> **What needs to be done**
As an exercise in exact copying, transcribe the lines below from the one holding "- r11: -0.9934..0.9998" through the last, with both ends included and pictures left out.

Segment Open

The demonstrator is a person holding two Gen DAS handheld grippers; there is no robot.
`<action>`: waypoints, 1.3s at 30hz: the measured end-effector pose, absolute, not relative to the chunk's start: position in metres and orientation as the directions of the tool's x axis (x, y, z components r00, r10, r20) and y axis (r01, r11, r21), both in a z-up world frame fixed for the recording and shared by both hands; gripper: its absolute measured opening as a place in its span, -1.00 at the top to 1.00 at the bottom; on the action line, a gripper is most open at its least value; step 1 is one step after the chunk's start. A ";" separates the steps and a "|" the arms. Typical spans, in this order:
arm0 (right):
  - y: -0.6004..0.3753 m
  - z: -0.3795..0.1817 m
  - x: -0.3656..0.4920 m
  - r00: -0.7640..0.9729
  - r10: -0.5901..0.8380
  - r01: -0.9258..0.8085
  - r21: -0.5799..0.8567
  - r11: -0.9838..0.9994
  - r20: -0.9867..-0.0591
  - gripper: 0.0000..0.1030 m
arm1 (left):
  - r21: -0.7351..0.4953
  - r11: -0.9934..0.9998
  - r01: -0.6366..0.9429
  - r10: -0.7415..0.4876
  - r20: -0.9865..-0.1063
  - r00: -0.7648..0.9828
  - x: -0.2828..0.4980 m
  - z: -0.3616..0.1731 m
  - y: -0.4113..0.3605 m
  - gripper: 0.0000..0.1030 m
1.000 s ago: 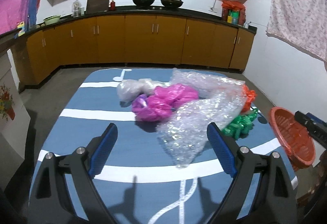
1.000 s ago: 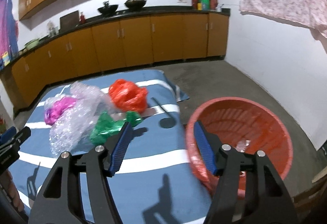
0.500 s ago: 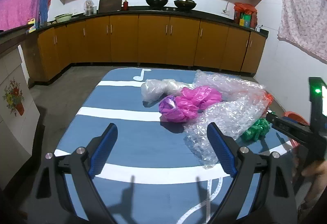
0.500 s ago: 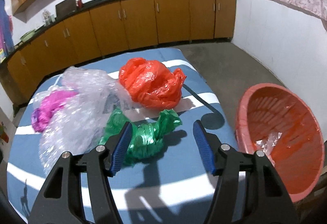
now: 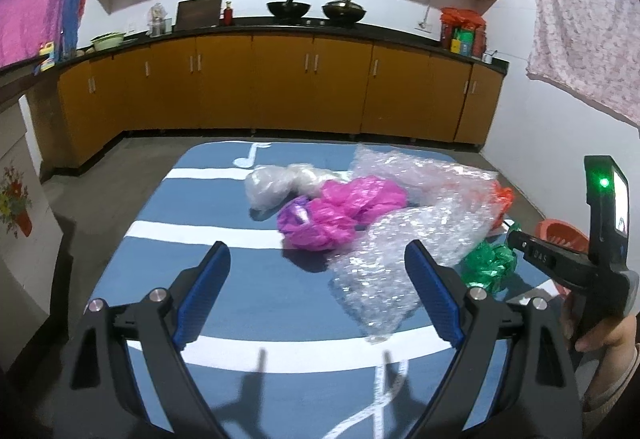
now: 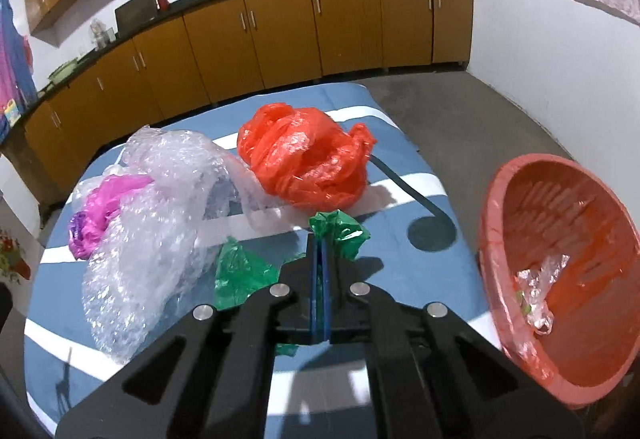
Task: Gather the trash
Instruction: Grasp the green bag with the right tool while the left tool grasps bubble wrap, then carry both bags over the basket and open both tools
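Right gripper pinches crumpled green plastic bag; left gripper spread wide, empty, near bubble wrap sheet.

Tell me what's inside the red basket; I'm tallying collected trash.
Inside the red basket lies one crumpled clear plastic wrapper with some green on it. The near wall hides the part of the bottom behind it.

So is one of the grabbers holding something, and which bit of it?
Yes. The right gripper is shut on the green plastic bag, pinching a crumpled fold near its middle. The left gripper is open and holds nothing.
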State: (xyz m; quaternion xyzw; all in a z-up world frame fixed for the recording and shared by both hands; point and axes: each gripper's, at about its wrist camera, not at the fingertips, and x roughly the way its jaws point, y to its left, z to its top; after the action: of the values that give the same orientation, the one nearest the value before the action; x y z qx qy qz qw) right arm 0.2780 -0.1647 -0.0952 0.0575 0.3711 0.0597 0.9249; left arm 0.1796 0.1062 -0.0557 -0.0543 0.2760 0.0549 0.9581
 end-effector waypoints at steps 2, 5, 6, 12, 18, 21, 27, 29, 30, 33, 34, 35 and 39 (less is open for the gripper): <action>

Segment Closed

> **Answer section**
  - r11: -0.9934..0.9998
  - r01: -0.6366..0.9429
  - r10: -0.7415..0.4876
  - r20: -0.9865..-0.1063
  - r00: -0.7648..0.9828
  - x: -0.2828..0.4980 m
  - z: -0.3616..0.1731 m
  - y: -0.4113..0.3605 m
  - gripper: 0.0000..0.1030 m
1.000 s ago: 
1.000 s ago: 
0.500 s ago: 
0.500 s ago: 
now: 
now: 
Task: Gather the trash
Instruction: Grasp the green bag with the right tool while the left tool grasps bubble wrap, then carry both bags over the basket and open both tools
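Right gripper pinches crumpled green plastic bag; left gripper spread wide, empty, near bubble wrap sheet.

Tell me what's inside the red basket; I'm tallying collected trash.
Inside the red basket lies one crumpled clear plastic wrapper with some green on it. The near wall hides the part of the bottom behind it.

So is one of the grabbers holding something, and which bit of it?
Yes. The right gripper is shut on the green plastic bag, pinching a crumpled fold near its middle. The left gripper is open and holds nothing.
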State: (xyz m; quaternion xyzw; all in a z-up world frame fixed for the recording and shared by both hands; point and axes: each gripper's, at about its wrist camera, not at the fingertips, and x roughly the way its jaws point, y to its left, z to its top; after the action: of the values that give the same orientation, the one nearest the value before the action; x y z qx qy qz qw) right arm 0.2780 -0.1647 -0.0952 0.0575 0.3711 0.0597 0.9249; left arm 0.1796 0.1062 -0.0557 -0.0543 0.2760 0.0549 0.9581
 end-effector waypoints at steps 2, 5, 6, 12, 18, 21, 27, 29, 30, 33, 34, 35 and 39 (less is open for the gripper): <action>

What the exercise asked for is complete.